Zgadzam się, głównie powinno się chudnąć dla siebie, ale facet to taki milutki dodatek :lol:
Wersja do druku
Zgadzam się, głównie powinno się chudnąć dla siebie, ale facet to taki milutki dodatek :lol:
racja chudniesz dla siebie wlasnej satysfakcji i dobrego samopoczucia!powodzenia trzymam kciuki!
...i dla zdowia - przede wszystkim!
jak Wy tutaj wszystki mądrze doradzacie :P
Wiadomo spadek wagi odnotowuje się dla sibie i swojej satysfakcji :D I tak, tak dla zdrówka :D
tarQa podoba mi się ten tekst, że facet to milutki dodatek :D
jak tam dietka u Ciebie i czwartkowe popoludnie?
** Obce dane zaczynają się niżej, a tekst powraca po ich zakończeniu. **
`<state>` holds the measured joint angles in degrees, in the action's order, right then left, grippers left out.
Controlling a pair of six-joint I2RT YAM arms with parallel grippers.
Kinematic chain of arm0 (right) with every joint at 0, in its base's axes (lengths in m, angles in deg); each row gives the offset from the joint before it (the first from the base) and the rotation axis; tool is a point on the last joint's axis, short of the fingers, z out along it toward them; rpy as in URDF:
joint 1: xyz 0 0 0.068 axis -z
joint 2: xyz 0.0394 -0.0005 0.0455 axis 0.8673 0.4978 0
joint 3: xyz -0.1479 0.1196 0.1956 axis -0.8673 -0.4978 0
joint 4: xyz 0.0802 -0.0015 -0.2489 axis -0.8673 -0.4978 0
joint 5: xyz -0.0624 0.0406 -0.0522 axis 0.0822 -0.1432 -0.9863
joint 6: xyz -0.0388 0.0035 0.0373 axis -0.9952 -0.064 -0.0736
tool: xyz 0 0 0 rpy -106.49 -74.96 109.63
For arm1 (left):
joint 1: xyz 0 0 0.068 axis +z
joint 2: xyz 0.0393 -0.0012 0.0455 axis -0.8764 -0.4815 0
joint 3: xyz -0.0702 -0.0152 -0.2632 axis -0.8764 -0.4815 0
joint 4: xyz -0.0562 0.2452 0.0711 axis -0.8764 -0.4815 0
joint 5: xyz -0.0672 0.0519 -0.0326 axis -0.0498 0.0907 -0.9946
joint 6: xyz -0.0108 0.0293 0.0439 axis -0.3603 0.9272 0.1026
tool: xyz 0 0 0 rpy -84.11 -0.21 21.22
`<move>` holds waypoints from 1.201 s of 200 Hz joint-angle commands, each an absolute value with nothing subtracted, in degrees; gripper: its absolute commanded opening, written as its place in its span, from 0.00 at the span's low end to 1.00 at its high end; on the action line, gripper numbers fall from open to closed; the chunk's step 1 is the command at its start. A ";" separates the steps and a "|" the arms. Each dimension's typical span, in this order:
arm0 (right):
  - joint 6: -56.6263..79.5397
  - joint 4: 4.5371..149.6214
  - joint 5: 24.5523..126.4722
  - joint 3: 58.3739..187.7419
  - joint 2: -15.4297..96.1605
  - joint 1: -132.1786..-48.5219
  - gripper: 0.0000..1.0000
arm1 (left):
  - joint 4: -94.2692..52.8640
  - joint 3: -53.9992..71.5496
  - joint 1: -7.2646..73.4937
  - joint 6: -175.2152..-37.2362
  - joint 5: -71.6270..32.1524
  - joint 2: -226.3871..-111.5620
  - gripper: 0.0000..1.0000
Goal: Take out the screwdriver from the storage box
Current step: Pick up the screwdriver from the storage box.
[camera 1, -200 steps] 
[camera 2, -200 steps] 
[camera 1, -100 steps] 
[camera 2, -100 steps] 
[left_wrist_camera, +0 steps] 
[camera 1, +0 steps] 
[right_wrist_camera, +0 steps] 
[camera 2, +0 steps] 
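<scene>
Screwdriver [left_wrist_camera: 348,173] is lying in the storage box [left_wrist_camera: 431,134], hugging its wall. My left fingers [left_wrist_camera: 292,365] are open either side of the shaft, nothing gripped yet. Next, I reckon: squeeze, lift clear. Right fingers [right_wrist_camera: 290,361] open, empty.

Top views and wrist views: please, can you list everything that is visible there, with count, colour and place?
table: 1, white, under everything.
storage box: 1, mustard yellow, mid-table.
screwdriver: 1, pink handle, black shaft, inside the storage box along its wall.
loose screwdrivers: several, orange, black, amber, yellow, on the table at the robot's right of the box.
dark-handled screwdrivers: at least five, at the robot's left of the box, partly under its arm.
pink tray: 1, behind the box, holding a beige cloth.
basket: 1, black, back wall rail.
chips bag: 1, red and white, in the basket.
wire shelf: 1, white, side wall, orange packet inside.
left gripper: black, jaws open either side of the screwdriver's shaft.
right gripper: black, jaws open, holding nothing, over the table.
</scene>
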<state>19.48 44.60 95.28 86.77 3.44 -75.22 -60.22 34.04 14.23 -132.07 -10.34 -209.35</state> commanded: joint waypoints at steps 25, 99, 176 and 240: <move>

Jeśli chodzi o ćwiczenia to już od roku chodzę na aerobik dwa razy w tygodniu, więc tu się wiele nie zmieniło... Teraz dołożyłam ćwiczenia w domu - po ostatnim posiłku, przed pójściem spać, pół godziny jazdy na rowerku.
Niestety od mojego ostatniego wpisu waga się zatrzymała na 62 kg i nie chce drgnąć :( i zgadzam się z Wami - działa to wybitnie zniechęcająco :( Ale jutro wyjeżdżam na 10 dni w góry i będę szaleć na nartach i na snowboardzie i tracić kalorie, więc jestem pozytywnych myśli :D
effie jak ja Ci zazdroszczę tego wypadu w góry... nartki miałam ostatnio na nogach na Sylwestrowym wypadzie na Słowację, było super!!!....
przy tych zimowych szaleństwach waga napewno poleci w dół!!
powodzenia!
bogusia
fajnie masz :)
tylko się tam za bardzo nie objadaj :P a jak wrócisz to kilogramów na pewno będzie mniej :D
Im dłużej chudniesz tym bardziej sie odechciewa i już człowiek zaczyna czuć odrazę do jedzenia a mózg zamienia się w kalkulator do liczenia kalorii tak jest np. w moim przypadku, dieta dla mnie z miesiąca na miesiąc to coraz większe katusze.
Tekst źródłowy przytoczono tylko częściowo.